WORK INSTRUCTION | Output the listing below exactly, minus its images.

DATASET EXCERPT |
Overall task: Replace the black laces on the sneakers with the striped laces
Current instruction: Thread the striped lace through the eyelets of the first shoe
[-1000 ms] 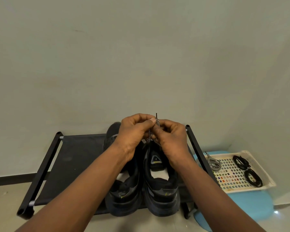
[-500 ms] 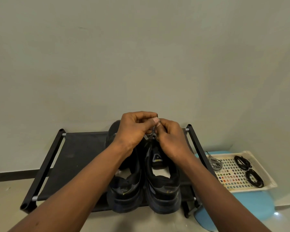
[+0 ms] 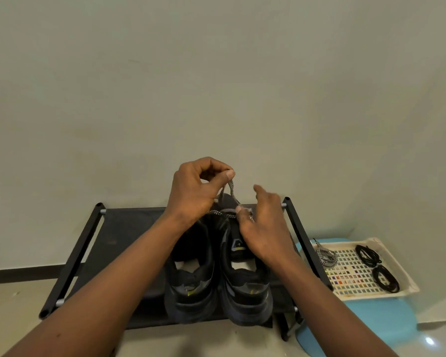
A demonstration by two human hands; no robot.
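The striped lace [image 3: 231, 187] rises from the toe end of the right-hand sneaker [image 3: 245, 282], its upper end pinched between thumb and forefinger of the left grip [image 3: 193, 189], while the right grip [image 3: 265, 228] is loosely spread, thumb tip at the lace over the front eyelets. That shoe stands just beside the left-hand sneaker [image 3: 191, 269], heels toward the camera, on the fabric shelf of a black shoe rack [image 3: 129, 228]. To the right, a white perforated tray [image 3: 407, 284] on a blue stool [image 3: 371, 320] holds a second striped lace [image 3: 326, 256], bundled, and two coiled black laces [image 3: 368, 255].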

ANSWER FOR THE TASK |
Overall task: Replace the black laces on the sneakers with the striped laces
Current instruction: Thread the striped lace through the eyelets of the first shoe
[-1000 ms] 
[-500 ms] 
[+0 ms] 
A demonstration by two human hands; no robot.
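The striped lace [image 3: 231, 187] rises from the toe end of the right-hand sneaker [image 3: 245, 282], its upper end pinched between thumb and forefinger of the left grip [image 3: 193, 189], while the right grip [image 3: 265, 228] is loosely spread, thumb tip at the lace over the front eyelets. That shoe stands just beside the left-hand sneaker [image 3: 191, 269], heels toward the camera, on the fabric shelf of a black shoe rack [image 3: 129, 228]. To the right, a white perforated tray [image 3: 407, 284] on a blue stool [image 3: 371, 320] holds a second striped lace [image 3: 326, 256], bundled, and two coiled black laces [image 3: 368, 255].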

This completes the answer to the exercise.